Der Tagesspiegel: Jede vierte kommunale Klinik schreibt rote Zahlen

Viele Krankenhäuser bauen geschäftlich um- Spezialisierungen sind nötig um wirtschaftlich zu überleben

Bei zwölf Prozent war die Ertragslage im "gelben", bei 79 Prozent im "grünen" Bereich.

Das Wirtschaftsinstitut RWI hat am Mittwoch seinen Krankenhaus-Report vorgestellt.

Berlin (ots) - 2016 haben rund 25 Prozent der 600 kommunalen Kliniken mit rote Zahlen geschrieben. 2012 war für die Krankenhäuser das schlechteste Jahr in der jüngeren Vergangenheit.

Nach Darstellung der Experten war die wirtschaftliche Lage der Krankenhäuser in den neuen Bundesländern auch 2015 wieder am besten. Am schwierigsten sei sie in Bayern, Niedersachsen/Bremen, Hessen und Baden-Württemberg gewesen. 2014 betrug der Anteil der Kliniken mit roten Zahlen noch 20 Prozent. In einigen Regionen gibt es zu viele kleine Häuser und zu wenig Spezialisierung. Der Fonds, der im Krankenhausstrukturgesetz geregelt ist, werde gut angenommen.

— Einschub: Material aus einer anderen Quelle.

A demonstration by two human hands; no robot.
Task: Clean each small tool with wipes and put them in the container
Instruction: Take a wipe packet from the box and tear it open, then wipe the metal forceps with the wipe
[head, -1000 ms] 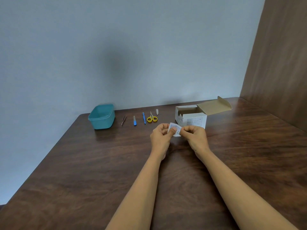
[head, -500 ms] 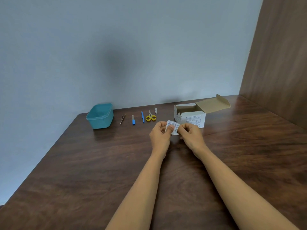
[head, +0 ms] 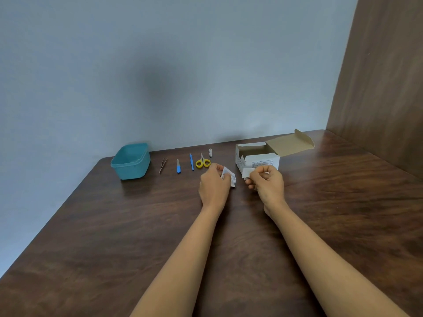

Er sollte über 2018 hinaus fortgeführt werden, sagte Boris Augurzky, Leiter des RWI-Bereichs Gesundheit. Das Institut geht davon aus, dass den Häusern jedes Jahr insgesamt 2,6 Milliarden Euro fehlen. "Die Entscheider in Kommunen, Ländern und Bund sollen einen Dialog mit den Bürgern führen, wie Versorgung aussehen und wie sie finanziert werden sollte".

Die Bettenzahl ist gegenüber dem Vorjahr zwar kaum zurückgegangen. Allerdings unterschritt sie den Angaben zufolge erstmals die Marke von 500 000 Betten. Gleichzeitig nahm die Zahl der Krankenhausbehandlungen um 0,5 Prozent leicht zu. Die Zahl der Kliniken reduzierte sich um 1,2 Prozent auf 1.956, die durchschnittliche Verweildauer der Patienten auf 7,3 Tage.

Augurzky geht davon aus, dass in der kommenden Legislaturperiode noch ausreichend Geld im Gesundheitssystem sein werde. Dazu sei eine Gesundheitsagenda 2025 für die beiden nächsten Legislaturperioden nötig.